Before moving to Hamilton in 2012, Calnan worked in Toronto as a professional performer, playwright, producer, director and educator. She still misses being in the thick of that theatre-making community, but is excited by the growing cultural scene in Hamilton. “When I first got here, people did not want to go downtown,” said Calnan, “Now, gentrification is beginning to parallel that of 1980s Toronto, with all the amazing and troubling repercussions that move alongside it. There is something about the time that we’re in and the changing nature of
the city. There is definitely more of an audience for art now.”
A month after buying a house in Hamilton, Calnan saw a posting for the position of Executive Director of the Hamilton Fringe Festival. She felt confident going in that her combination of artistic and producing skills would win her the role. Besides, the job would give her “a reason to connect, be professionally proactive and, theatre being a community art form, be part of a new community.”
Four years on, Calnan says that she is energized by the growth of the Hamilton Fringe Festival and that “there is something very exciting about the young [artistic] community here.” She has a strong desire to make things happen and with the Fringe she feels poised to help keep young people in Hamilton. Calnan has ensured that one slot in the annual festival is kept open for the graduating class of McMaster’s theatre program. She also initiated the winter mini-festival, Frost Bites, which presents non-traditional, site-specific works in mid-February. To support and enhance Frost Bites, the company devised the ALERT (Artistic Leadership and Entrepreneurial Training) program, an arts education initiative aimed at emerging artistic leaders interested in the producing and administrative side of theatre.
This year will be the biggest summer festival yet. Between July 20-30th, 50 performance companies from the local and national scene and from as far away as Brazil and New Zealand will present nearly 400 performances in 10 venues across the downtown core.

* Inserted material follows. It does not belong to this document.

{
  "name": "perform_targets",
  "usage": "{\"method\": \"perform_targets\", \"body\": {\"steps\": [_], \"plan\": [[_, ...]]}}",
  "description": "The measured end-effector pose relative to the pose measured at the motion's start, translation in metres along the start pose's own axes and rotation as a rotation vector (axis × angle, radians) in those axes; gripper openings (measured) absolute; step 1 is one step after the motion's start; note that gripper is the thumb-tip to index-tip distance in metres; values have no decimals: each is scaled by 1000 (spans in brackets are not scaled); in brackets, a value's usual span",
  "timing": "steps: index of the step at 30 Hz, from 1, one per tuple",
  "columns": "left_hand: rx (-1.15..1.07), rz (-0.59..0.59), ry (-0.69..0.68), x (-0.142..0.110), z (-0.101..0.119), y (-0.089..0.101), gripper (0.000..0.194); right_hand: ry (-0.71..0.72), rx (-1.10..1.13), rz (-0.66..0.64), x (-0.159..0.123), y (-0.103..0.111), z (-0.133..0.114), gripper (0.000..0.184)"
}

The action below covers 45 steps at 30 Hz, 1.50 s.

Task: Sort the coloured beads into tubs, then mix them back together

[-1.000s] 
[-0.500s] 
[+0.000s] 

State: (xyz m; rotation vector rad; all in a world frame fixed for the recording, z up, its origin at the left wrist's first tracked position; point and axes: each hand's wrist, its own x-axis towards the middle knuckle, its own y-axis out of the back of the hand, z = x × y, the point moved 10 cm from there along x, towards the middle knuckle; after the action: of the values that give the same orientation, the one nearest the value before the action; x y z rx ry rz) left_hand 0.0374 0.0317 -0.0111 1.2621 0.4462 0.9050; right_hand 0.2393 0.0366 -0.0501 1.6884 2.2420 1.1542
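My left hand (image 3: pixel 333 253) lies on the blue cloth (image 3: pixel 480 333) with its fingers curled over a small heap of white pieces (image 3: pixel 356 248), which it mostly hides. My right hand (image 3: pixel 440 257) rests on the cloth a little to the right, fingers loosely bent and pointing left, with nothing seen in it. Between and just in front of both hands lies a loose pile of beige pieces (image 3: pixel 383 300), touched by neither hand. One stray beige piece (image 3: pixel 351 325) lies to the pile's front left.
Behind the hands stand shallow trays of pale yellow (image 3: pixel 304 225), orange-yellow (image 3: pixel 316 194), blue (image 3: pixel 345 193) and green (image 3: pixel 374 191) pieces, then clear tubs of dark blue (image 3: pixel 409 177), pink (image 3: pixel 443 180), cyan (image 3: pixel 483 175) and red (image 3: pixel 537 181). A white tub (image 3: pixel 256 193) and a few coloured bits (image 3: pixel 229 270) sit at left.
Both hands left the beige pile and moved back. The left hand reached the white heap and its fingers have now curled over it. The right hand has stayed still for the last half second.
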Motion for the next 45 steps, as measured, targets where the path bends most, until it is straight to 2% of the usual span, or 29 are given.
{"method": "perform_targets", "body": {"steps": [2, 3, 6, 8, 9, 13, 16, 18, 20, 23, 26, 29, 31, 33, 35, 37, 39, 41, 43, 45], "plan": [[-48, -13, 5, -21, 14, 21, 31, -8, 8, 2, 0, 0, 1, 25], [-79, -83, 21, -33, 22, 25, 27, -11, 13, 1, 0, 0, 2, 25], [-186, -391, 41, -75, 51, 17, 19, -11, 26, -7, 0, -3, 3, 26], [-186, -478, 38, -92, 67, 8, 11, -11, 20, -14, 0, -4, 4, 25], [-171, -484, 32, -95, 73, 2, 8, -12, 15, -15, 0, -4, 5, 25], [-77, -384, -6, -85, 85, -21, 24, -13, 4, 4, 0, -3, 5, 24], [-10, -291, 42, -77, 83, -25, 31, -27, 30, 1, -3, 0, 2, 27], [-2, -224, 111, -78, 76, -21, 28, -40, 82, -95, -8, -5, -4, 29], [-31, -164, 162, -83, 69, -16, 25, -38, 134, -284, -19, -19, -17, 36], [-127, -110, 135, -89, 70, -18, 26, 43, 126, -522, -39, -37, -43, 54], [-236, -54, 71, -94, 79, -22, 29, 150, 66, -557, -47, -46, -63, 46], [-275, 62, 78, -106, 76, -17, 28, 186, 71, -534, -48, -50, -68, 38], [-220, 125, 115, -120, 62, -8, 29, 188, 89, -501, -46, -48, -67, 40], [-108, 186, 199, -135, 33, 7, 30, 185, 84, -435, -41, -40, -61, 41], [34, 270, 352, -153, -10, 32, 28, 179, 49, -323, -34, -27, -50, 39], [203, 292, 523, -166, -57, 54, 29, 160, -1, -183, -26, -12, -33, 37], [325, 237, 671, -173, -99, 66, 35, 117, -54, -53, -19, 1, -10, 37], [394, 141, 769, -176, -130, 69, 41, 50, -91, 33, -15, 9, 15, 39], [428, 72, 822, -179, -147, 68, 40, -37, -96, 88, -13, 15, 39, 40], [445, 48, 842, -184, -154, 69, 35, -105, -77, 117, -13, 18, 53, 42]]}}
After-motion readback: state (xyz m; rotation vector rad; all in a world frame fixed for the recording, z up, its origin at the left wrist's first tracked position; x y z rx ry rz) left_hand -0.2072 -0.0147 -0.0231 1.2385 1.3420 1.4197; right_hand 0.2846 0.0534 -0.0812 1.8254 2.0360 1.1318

The woman who nurtured the AMY Project to adulthood and has, with a small team and supportive board, overseen the extraordinary growth of the Hamilton Fringe is also a single mother of a 15-month-old child. Calnan says it takes a lot of imagination to create and maintain a non-traditional family. She keeps a split focus on the here and now and on the future. Her plans for the Fringe, among other projects, are ambitious and include creating opportunities for people to make good work in Hamilton and ensure that the festival is ever more vital and exciting.
Her efforts have not gone un-noticed. In the past few months, Calnan has received the prestigious K.M. Hunter Award for theatre, and in June was awarded the Hamilton Arts Award for Innovation.
The City of Hamilton has, apparently, accepted Claire Calnan as one of its own and that shift will go a long way toward building the kind of creative community that Calnan, and others to come, can live and thrive in.